Kerja sama Internasional

Keempat, opsi lain adalah kerja sama Internasional. Sampai dengan tahun 2014, Pemerintah Indonesia pernah memiliki fasilitas yang namanya Deferred Draw Down Option (DDO), di mana jika bunga obligasi di pasar sangat mahal, Pemerintah Indonesia dapat meminjam dari Bank Dunia, Bank Pembangunan Asia (ADB), Australia, dan Jepang dengan bunga yang sangat rendah. Skema ini mungkin bisa dihidupkan kembali. Dengan itu, ada akses pembiayaan yang relatif murah.

Selain itu, kemungkinan dukungan dari AIIB, atau dukungan bilateral seperti currency bilateral swap, bisa dijajaki. Saya kira kita perlu memberikan apresiasi terhadap Bank Indonesia yang memperoleh fasilitas repurchase agreement (repo) dari Bank Sentral AS sebesar 60 miliar dollar AS.

Di luar itu, dibutuhkan kerja sama Internasional. Para menteri keuangan dan gubernur bank sentral dunia harus bekerjasama untuk memastikan tersedianya jaring pengaman keuangan global. Carmen Reinhart dan Kemneth Rogoff dari Universitas Harvard bahkan mengusulkan perlunya moratorium sementara untuk pembayaran utang dari emerging market atau negara berkembang. Bunga cicilan utang ini untuk sementara waktu bisa digunakan guna mengatasi masalah Covid-19.

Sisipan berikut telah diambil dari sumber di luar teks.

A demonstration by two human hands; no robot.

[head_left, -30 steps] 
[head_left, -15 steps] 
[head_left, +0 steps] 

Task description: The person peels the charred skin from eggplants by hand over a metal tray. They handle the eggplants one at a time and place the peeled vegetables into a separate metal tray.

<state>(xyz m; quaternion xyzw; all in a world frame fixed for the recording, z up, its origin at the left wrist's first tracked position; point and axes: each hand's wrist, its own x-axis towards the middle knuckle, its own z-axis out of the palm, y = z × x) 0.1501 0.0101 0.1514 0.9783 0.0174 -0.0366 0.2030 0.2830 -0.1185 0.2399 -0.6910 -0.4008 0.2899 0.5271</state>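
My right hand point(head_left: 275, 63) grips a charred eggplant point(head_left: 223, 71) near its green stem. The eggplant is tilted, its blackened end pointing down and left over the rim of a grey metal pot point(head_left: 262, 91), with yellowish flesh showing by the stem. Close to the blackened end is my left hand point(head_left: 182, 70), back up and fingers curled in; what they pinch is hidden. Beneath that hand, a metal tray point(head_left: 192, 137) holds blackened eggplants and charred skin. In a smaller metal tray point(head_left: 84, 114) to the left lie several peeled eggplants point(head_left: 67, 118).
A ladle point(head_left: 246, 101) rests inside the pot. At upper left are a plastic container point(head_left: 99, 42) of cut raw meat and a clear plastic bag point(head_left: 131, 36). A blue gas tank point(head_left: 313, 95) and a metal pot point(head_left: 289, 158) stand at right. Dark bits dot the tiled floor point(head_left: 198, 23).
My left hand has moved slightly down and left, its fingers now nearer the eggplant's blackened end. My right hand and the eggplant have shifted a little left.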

Kelima, kami ingin mengingatkan bahwa eksekusi program-program dengan dana besar, termasuk pemulihan ekonomi, harus dilakukan berdasarkan basis aturan (rule based). Kriteria harus jelas dan tata kelola pemerintah yang baik harus ada. Tentu perlindungan yang jelas untuk pelaksana mutlak diperlukan. Kalau tidak, eksekusi akan menimbulkan persoalan. Namun, terkait ini, penekanan pada tata kelola pemerintahan yang bersih amat penting.

Wabah Covid-19 memang punya banyak cerita tentang kematian, kehilangan penghasilan, pengangguran, dan air mata. Kita tahu, dalam situasi yang cemas ini, kita tak bisa membantu semua orang. Akan tetapi, setidaknya, seperti yang ditulis Rema Hanna pada tulisan sebelumnya: Jangan sampai pengorbanan terbesar justru dibebankan pada mereka yang paling rentan. (hjtp)

 

Sumber: Harian Kompas. Edisi: Jumat, 24 April 2020. Rubrik Opini. Halaman 6.